24.7 CPU Temps

franco · August 28, 2024, 09:21:47 PM

> ~~hardware~~cooling differences

;)

My proposal https://github.com/opnsense/core/commit/f473d9a5c7 got shot down because showing the "wrong" temperature once every 24 hours is apparently unacceptable. Maybe someone can tell me what is acceptable here.

Cheers,
Franco

Patrick M. Hausen · August 28, 2024, 09:26:39 PM

One question, though ... sorry if I missed something.

The computationally expensive task that jacks up CPU temp while reporting seems to be sysctl -a | grep ...

Why is this necessary? Is there really no API that gives you the number of cores so you could poll only the existing OIDs? I wonder how other systems that I have in my zoo report temperatures like e.g. ESXi or any appliance I poll via SNMP. It just feels "wrong" to implement it this way.

Kind regards,
Patrick

doktornotor · August 28, 2024, 09:30:58 PM

Quote from: franco on August 28, 2024, 09:21:47 PM
My proposal https://github.com/opnsense/core/commit/f473d9a5c7 got shot down because showing the "wrong" temperature once every 24 hours is apparently unacceptable.
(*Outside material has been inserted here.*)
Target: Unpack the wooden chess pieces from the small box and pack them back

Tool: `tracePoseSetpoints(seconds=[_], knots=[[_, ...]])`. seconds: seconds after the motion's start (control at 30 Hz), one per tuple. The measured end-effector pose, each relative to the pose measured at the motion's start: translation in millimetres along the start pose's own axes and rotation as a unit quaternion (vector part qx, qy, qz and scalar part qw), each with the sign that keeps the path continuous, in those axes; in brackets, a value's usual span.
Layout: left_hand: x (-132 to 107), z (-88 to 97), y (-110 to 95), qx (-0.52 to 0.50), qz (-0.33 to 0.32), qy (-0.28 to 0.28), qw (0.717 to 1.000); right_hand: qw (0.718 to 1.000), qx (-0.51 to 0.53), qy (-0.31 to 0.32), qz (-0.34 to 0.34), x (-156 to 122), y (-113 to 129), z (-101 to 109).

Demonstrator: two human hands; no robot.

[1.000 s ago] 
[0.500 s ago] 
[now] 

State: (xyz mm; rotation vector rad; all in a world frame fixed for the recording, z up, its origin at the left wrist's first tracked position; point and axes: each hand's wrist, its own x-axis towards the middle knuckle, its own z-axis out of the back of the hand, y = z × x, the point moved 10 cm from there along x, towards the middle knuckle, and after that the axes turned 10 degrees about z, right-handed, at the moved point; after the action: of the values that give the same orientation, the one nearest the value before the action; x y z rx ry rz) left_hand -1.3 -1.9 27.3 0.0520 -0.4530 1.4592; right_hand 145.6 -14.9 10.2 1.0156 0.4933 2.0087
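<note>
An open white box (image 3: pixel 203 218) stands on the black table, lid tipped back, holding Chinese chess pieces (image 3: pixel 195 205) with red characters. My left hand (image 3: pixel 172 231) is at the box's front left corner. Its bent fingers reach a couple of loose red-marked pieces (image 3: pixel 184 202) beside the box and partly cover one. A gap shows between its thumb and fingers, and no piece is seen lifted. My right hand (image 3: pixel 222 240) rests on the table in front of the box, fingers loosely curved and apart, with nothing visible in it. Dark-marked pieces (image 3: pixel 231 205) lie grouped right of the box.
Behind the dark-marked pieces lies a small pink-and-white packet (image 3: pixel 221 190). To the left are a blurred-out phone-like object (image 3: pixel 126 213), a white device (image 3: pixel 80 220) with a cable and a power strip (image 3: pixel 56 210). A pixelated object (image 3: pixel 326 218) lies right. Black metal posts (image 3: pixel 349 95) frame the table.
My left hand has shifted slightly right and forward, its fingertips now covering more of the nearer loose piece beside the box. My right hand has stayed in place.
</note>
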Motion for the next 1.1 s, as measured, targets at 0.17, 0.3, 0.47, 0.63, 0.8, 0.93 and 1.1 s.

Maybe someone can tell me what is acceptable here.

Well, FWIW, I already posted the ultimate solution... 8)

Quote from: doktornotor on August 28, 2024, 12:37:38 AM
Perhaps removing the widget would be the best course of action here.

Quote from: Patrick M. Hausen on August 28, 2024, 09:26:39 PM
Is there really no API that gives you the number of cores so you could poll only the existing OIDs?

If there was one, you'd still miss the other sensors. There are more sensors than CPU cores.

irrenarzt · August 28, 2024, 10:03:05 PM

Or, hear me out, the CPU utilization issue seen here and elsewhere is the problem.

doktornotor · August 28, 2024, 10:12:16 PM

Quote from: irrenarzt on August 28, 2024, 10:03:05 PM
Or, hear me out, the CPU utilization issue seen here and elsewhere is the problem.

GOTO https://forum.opnsense.org/index.php?topic=41759.msg210341#msg210341

Patrick M. Hausen · August 28, 2024, 10:12:55 PM

Quote from: doktornotor on August 28, 2024, 09:30:58 PM
If there was one, you'd still miss the other sensors. There are more sensors than CPU cores.

I am aware of that, yet would not necessarily expect a generic firewall appliance running on all kinds of hardware to display more than the CPU core avarage. Do that in a clean way and call it "feature complete" ;D

Leave the rest to proper network management systems and SNMP.

doktornotor · August 28, 2024, 10:18:13 PM

Ok, so let's remove useful information because some people don't like the output of sysctl. SMH.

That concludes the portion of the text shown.